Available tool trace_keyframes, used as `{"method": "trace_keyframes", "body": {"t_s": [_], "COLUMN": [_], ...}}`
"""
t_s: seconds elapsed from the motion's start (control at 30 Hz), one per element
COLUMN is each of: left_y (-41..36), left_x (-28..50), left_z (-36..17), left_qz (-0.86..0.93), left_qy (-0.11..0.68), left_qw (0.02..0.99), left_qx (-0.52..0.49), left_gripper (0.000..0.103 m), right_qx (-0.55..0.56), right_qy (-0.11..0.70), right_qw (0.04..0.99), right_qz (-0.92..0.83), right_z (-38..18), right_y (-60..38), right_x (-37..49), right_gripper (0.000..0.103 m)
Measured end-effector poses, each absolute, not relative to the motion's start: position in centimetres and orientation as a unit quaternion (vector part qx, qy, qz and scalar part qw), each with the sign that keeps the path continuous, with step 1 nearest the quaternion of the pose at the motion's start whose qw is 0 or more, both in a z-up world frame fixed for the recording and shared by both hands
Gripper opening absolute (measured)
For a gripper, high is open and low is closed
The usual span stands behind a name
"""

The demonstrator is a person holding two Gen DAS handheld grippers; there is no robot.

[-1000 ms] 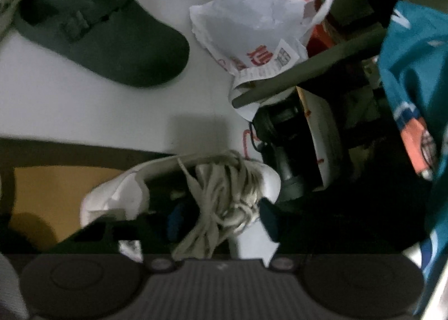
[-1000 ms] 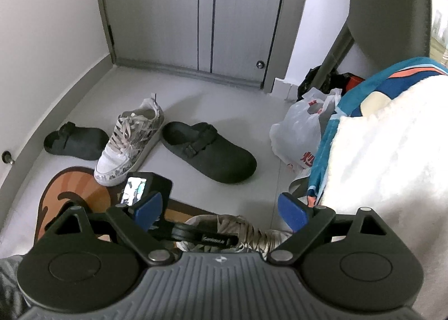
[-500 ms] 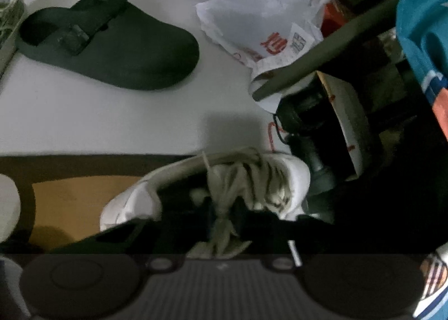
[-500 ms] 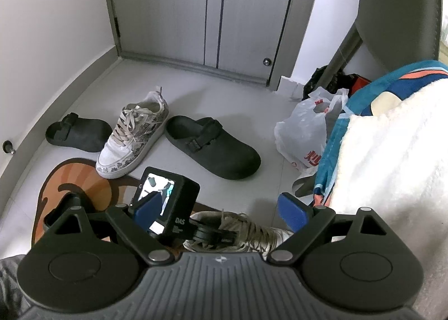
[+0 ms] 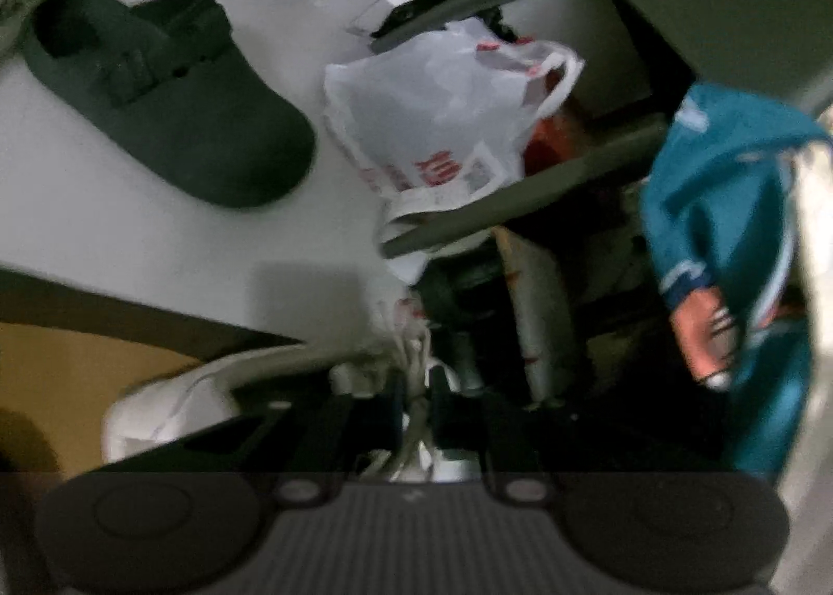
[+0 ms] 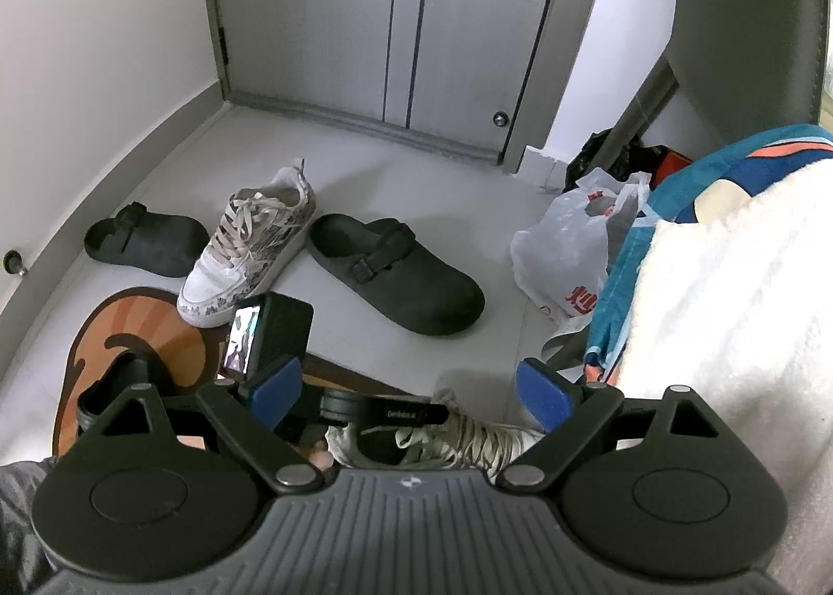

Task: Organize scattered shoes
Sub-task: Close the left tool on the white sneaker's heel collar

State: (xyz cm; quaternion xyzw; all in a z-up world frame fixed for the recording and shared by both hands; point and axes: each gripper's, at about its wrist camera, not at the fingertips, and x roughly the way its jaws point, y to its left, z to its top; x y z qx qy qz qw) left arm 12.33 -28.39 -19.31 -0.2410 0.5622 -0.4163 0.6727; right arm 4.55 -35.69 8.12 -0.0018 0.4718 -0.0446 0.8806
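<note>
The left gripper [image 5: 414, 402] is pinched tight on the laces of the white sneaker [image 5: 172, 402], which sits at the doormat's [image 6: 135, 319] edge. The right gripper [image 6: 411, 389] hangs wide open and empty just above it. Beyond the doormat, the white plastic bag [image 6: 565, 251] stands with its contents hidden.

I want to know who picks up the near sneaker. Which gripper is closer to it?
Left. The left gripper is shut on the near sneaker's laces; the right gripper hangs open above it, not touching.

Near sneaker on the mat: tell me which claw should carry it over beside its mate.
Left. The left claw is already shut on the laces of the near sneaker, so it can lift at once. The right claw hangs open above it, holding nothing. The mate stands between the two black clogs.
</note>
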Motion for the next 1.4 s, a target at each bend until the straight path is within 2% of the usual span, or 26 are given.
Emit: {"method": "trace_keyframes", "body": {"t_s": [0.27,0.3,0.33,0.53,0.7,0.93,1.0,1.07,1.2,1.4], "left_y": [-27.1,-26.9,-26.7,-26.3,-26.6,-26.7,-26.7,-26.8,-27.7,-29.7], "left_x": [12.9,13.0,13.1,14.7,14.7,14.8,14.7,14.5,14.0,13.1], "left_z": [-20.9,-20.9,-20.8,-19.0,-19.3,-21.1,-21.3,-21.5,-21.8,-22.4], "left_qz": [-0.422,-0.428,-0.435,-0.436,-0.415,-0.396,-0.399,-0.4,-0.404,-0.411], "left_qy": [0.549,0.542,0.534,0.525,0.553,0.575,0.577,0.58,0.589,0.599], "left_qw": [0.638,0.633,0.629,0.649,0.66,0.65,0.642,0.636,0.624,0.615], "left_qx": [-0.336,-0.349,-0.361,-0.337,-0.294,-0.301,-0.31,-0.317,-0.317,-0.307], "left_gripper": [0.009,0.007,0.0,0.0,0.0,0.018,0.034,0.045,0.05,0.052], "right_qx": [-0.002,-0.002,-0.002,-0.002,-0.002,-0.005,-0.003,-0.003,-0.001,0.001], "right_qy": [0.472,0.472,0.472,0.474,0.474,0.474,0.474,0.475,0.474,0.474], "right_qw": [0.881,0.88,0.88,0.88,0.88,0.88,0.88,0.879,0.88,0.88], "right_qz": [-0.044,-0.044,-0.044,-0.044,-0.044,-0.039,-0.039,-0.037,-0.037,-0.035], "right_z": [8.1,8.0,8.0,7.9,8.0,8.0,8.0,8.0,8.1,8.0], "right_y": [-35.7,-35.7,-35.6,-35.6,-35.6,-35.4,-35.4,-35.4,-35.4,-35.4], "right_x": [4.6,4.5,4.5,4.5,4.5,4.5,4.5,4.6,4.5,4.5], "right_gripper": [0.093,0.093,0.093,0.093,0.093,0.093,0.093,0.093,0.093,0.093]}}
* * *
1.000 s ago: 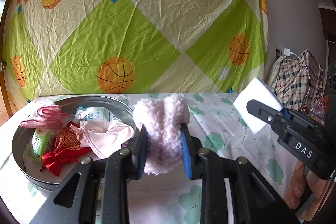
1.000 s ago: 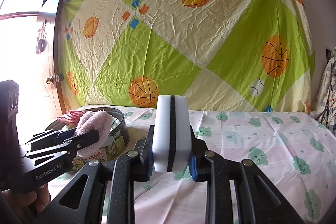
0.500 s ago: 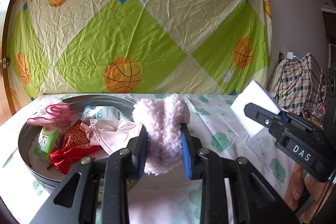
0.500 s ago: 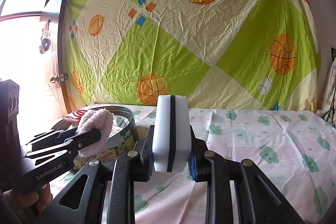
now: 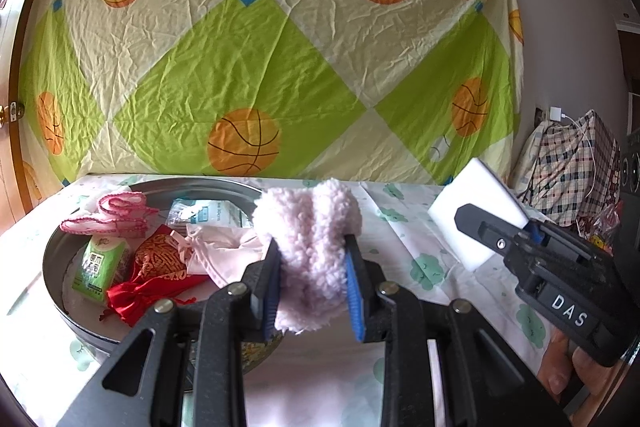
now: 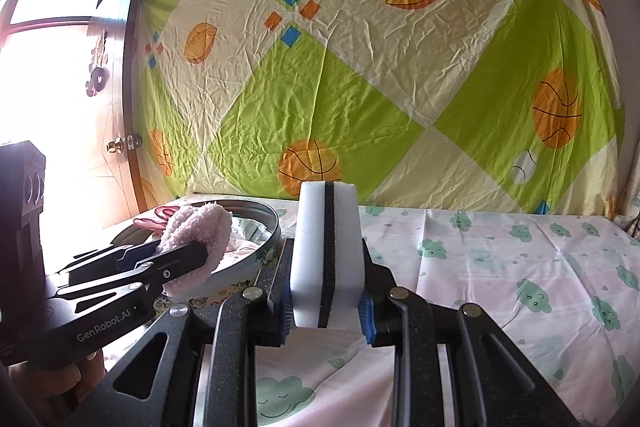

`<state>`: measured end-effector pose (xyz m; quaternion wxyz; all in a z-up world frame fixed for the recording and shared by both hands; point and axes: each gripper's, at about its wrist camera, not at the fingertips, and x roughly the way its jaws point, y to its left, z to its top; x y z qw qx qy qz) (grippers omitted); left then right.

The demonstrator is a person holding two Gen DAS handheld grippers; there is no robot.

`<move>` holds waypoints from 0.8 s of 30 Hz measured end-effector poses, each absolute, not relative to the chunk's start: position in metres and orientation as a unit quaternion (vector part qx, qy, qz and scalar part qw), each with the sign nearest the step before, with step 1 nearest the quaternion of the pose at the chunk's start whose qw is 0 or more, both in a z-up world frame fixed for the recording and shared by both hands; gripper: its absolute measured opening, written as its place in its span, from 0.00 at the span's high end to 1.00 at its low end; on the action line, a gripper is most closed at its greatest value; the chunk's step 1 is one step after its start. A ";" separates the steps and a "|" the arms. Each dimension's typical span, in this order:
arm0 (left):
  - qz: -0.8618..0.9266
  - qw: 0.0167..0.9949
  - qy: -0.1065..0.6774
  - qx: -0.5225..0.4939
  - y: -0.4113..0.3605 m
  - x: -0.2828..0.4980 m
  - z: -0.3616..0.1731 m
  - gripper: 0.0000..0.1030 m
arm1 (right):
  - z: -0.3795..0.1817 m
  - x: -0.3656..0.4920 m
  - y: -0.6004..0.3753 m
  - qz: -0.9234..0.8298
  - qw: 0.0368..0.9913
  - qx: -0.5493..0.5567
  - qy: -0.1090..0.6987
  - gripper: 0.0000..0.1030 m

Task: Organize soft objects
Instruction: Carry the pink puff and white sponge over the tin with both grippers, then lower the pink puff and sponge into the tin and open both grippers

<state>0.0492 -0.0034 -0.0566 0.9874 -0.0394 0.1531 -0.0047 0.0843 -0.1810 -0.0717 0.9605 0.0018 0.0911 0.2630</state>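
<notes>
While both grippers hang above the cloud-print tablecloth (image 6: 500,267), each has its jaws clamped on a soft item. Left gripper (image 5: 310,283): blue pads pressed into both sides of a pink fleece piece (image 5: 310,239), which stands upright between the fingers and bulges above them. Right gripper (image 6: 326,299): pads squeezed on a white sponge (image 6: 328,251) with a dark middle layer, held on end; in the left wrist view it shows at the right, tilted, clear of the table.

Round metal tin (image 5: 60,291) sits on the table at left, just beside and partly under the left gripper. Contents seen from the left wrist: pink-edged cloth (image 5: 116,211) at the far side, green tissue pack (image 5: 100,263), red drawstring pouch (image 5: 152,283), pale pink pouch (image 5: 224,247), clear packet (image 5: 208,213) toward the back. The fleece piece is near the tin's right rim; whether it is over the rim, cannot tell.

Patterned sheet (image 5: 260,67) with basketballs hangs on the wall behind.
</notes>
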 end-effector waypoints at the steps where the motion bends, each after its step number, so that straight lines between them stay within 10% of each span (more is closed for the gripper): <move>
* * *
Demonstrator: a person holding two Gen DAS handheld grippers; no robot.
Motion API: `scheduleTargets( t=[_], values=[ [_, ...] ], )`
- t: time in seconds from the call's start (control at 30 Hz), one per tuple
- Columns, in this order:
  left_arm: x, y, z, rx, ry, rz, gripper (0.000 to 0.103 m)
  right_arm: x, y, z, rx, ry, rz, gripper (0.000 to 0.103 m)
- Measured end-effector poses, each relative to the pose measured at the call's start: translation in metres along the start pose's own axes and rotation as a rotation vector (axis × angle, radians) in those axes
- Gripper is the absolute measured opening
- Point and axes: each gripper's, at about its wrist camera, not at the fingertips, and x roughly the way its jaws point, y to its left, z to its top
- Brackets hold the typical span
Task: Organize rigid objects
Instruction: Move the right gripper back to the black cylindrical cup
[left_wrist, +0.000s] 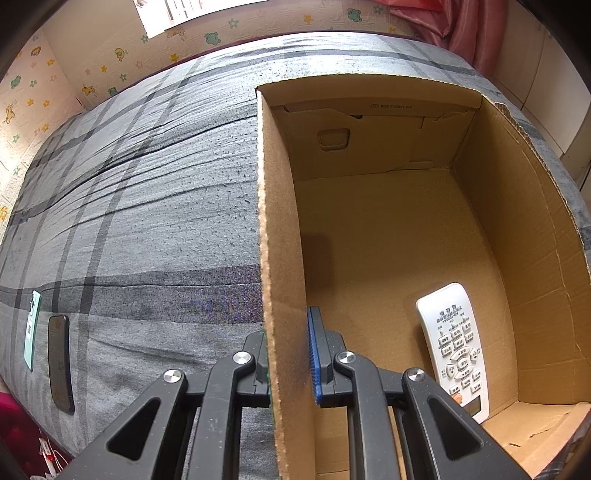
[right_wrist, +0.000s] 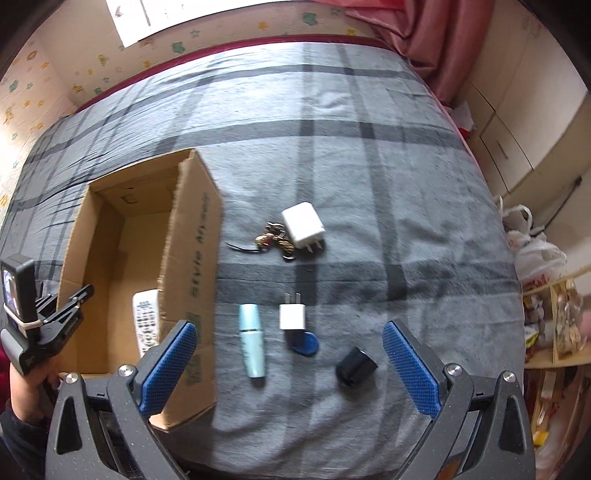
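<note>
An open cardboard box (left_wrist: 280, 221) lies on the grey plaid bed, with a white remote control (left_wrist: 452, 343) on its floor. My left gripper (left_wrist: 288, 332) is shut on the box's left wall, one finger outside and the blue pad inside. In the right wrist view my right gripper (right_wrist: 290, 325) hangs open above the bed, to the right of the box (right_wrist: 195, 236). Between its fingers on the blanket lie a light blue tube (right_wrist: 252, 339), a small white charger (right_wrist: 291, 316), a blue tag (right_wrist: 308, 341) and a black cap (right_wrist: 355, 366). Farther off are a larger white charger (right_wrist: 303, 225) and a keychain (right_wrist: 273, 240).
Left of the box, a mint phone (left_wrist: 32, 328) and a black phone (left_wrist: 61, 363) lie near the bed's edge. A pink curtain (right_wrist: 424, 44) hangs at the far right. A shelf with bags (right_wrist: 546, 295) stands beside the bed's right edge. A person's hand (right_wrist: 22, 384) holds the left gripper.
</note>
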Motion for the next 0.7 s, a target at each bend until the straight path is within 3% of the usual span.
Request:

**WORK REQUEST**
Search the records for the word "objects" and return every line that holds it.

**REPLY**
Task: Organize soft objects
Task: Organize rigid objects

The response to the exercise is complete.